Le programme prévoit en premier lieu un renforcement des contrôles des ressources au sein du parc social. L’objectif affiché est d’organiser la sortie des ménages dont les revenus ont augmenté pour libérer des places pour les familles les plus modestes. En matière de sécurité, la candidate préconise l’expulsion systématique des locataires responsables de troubles graves à l’ordre public, de trafics ou d’impayés répétés, afin de garantir la tranquillité des résidences.

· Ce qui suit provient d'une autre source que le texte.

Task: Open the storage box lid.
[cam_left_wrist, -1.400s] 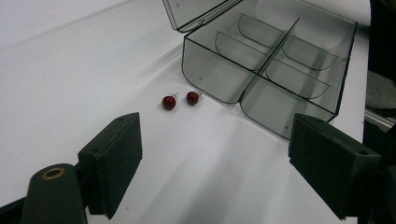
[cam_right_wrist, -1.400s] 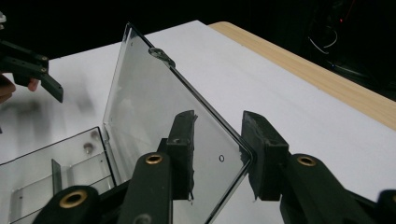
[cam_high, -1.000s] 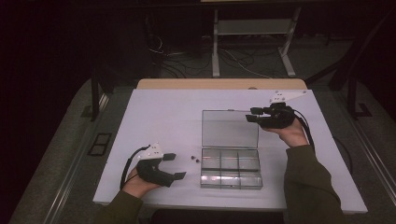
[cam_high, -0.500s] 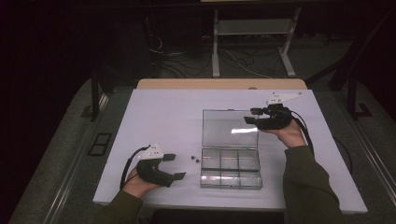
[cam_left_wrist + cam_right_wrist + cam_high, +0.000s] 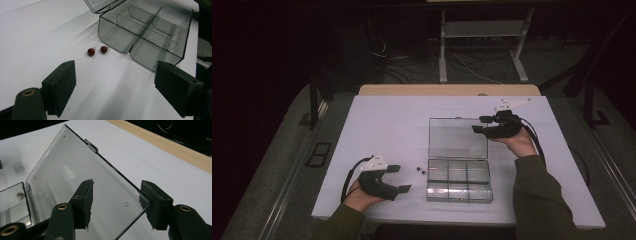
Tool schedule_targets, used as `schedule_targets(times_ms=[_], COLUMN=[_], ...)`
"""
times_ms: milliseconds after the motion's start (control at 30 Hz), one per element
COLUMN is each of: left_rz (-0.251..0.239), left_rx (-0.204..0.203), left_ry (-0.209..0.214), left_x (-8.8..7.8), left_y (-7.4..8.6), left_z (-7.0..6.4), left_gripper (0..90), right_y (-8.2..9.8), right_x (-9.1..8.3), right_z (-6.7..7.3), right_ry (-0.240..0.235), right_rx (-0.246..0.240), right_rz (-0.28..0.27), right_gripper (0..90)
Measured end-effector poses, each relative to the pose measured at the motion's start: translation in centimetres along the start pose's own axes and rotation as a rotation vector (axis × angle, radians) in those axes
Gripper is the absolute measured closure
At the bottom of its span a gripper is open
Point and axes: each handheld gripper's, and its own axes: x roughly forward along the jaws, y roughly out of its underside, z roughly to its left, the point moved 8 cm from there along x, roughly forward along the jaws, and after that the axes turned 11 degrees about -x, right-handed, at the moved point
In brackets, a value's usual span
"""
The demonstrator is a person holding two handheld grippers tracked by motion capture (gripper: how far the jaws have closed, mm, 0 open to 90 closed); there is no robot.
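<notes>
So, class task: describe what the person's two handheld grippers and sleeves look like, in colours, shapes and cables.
Both the left gripper and the right gripper have black bodies with two blocky black jaws faced with dark pads. Brass-coloured rivets sit on the jaw arms in the gripper views. Each carries a pale grey three-cornered plate on top, and a black cable loops from each. The person wears dark olive-green sleeves.

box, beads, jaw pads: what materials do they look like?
Box: clear, smoke-tinted rigid plastic by its look; dividers show through the glossy walls. Beads: glossy dark red, glass or plastic; highlights on each. Left gripper pads: matte black, probably rubber or foam; no shine.
</notes>
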Motion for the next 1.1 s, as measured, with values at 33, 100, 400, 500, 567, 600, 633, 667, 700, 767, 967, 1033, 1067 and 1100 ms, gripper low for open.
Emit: schedule_targets(times_ms=[33, 100, 400, 500, 567, 600, 633, 667, 700, 767, 967, 1033, 1067, 1100], left_rz=[0.0, 0.0, 0.008, 0.01, 0.011, 0.011, 0.012, 0.011, 0.012, 0.012, 0.013, 0.013, 0.013, 0.013], left_rx=[0.001, 0.001, 0.001, 0.002, 0.002, 0.002, 0.002, 0.001, 0.002, 0.001, 0.001, 0.001, 0.001, 0.0], left_ry=[0.0, 0.001, 0.002, 0.002, 0.003, 0.003, 0.003, 0.003, 0.003, 0.003, 0.004, 0.004, 0.004, 0.003], left_x=[0.0, 0.0, 0.0, 0.1, 0.1, 0.1, 0.1, 0.1, 0.1, 0.1, 0.2, 0.2, 0.2, 0.2], left_y=[0.0, 0.0, 0.1, 0.1, 0.1, 0.1, 0.1, 0.1, 0.1, 0.1, 0.2, 0.2, 0.2, 0.2], left_z=[0.0, 0.0, 0.0, 0.0, 0.0, 0.0, 0.0, 0.0, 0.0, 0.0, 0.0, 0.0, 0.0, 0.0], left_gripper=[16.9, 16.9, 16.9, 16.7, 16.7, 16.7, 16.7, 16.6, 16.6, 16.6, 16.6, 16.6, 16.6, 16.6], right_y=[0.1, 0.2, 0.8, 0.9, 1.1, 1.2, 1.2, 1.3, 1.4, 1.4, 1.6, 1.7, 1.7, 1.7], right_x=[0.1, 0.3, 1.0, 1.2, 1.3, 1.5, 1.5, 1.6, 1.6, 1.7, 1.9, 1.9, 1.9, 2.0], right_z=[-0.1, -0.2, -0.6, -0.7, -0.7, -0.8, -0.8, -0.8, -0.9, -0.9, -1.0, -1.0, -1.0, -1.0], right_ry=[-0.001, -0.007, -0.014, -0.017, -0.014, -0.012, -0.014, -0.016, -0.016, -0.015, -0.017, -0.019, -0.02, -0.02], right_rx=[0.004, 0.012, 0.04, 0.045, 0.05, 0.053, 0.055, 0.054, 0.057, 0.057, 0.068, 0.072, 0.075, 0.076], right_rz=[0.002, 0.007, 0.021, 0.027, 0.035, 0.037, 0.038, 0.039, 0.041, 0.04, 0.043, 0.045, 0.045, 0.045], right_gripper=[43.2, 42.8, 41.4, 40.8, 40.4, 40.3, 40.2, 40.2, 40.1, 40.0, 39.7, 39.7, 39.7, 39.6])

Concernant l’attribution des logements, le plan propose d’instaurer une priorité pour les résidents et les travailleurs du territoire métropolitain. Une attention particulière est portée aux professions dites de première ligne, comme les forces de l’ordre, les soignants et les personnels éducatifs. Parallèlement, Tiffany Joncour souhaite encourager l’accession à la propriété des locataires HLM en exonérant les ventes des droits de mutation perçus par la collectivité.

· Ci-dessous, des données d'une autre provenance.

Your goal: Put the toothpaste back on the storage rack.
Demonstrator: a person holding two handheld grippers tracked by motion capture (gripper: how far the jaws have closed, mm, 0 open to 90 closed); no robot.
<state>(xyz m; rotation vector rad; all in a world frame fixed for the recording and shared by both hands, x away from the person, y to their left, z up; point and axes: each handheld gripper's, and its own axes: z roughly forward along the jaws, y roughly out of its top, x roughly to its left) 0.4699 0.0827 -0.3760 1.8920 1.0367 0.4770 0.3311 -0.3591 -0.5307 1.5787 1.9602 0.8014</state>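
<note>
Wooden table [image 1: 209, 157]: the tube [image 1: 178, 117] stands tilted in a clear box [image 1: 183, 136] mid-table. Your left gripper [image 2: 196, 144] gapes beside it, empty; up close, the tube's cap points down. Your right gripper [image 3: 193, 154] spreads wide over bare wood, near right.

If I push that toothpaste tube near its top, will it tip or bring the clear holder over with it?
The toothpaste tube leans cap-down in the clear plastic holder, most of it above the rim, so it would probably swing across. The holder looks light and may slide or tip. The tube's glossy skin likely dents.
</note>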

Sur le volet économique, la candidate du Rassemblement National appelle à la suppression de l’encadrement des loyers. Selon elle, ce dispositif freine la construction et l’investissement immobilier dans la métropole. Elle propose également une simplification du dispositif ÉcoRénov’ via la création d’un guichet unique et d’outils numériques pour accélérer les chantiers de rénovation énergétique chez les propriétaires privés.

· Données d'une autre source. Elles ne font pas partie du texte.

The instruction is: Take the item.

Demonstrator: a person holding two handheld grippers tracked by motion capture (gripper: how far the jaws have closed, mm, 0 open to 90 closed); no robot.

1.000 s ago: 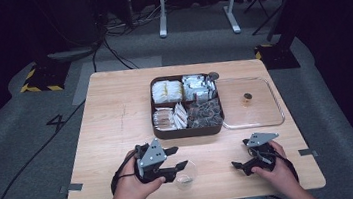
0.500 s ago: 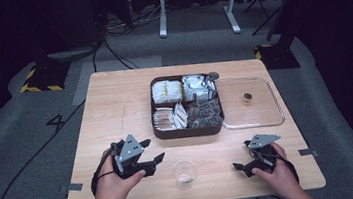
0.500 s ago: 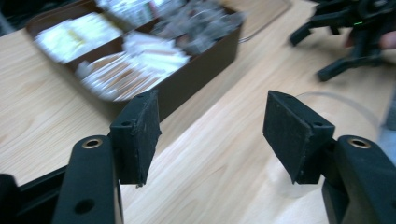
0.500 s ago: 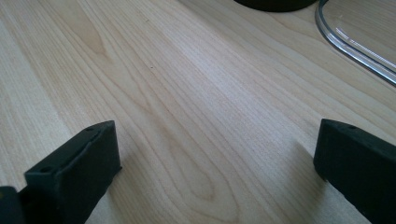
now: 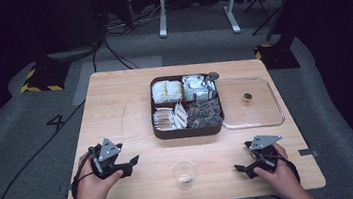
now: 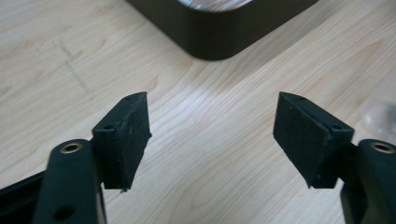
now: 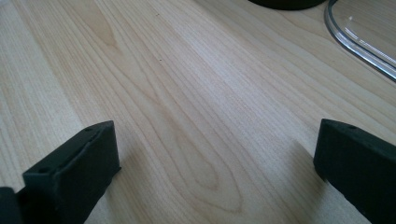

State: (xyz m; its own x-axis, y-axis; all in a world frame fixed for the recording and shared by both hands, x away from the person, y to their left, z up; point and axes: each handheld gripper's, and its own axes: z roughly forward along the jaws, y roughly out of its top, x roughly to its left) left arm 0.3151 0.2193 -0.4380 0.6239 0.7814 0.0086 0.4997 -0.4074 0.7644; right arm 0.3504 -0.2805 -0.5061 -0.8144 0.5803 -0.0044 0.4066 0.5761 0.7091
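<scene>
Room: we see a dark room with grey carpet, cables and a white stand beyond the far edge of the wooden desk [image 5: 115,111].
Change: a second ago the left gripper [image 5: 132,162] was right at the clear cup [image 5: 184,171]; now we find it well off toward the desk's left edge, with bare wood between it and the cup.
Left jaws: they have just been opening and stand apart, nothing between them; in the left gripper view we see plain desk between the pads [image 6: 126,135].
Right gripper [image 5: 243,168]: near the front right corner, where it was a second ago; in the right gripper view its jaws stand wide apart over bare wood.
Cup: it stands upright near the front edge, about midway between the two grippers, touched by neither; it is small, clear and round-rimmed, with something pale at its bottom that we cannot make out.
Tray: a dark four-part tray [image 5: 188,131] sits at the desk's middle toward the far edge, filled with packets.
Lid: a clear lid [image 5: 262,117] lies just right of the tray, touching it or nearly so, a small brown thing on it.
Open room: we see free wood along the whole front edge on both sides of the cup, and a wide bare strip at the left edge.
</scene>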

« Notre objectif est clair : remettre la politique du logement au service des habitants de la Métropole, garantir la justice dans les attributions, restaurer la tranquillité dans les résidences et relancer l’offre immobilière », indique Tiffany Joncour. Ce plan s’inscrit dans une stratégie globale de campagne visant à modifier la gestion du parc immobilier et les priorités d’investissement de la collectivité lyonnaise.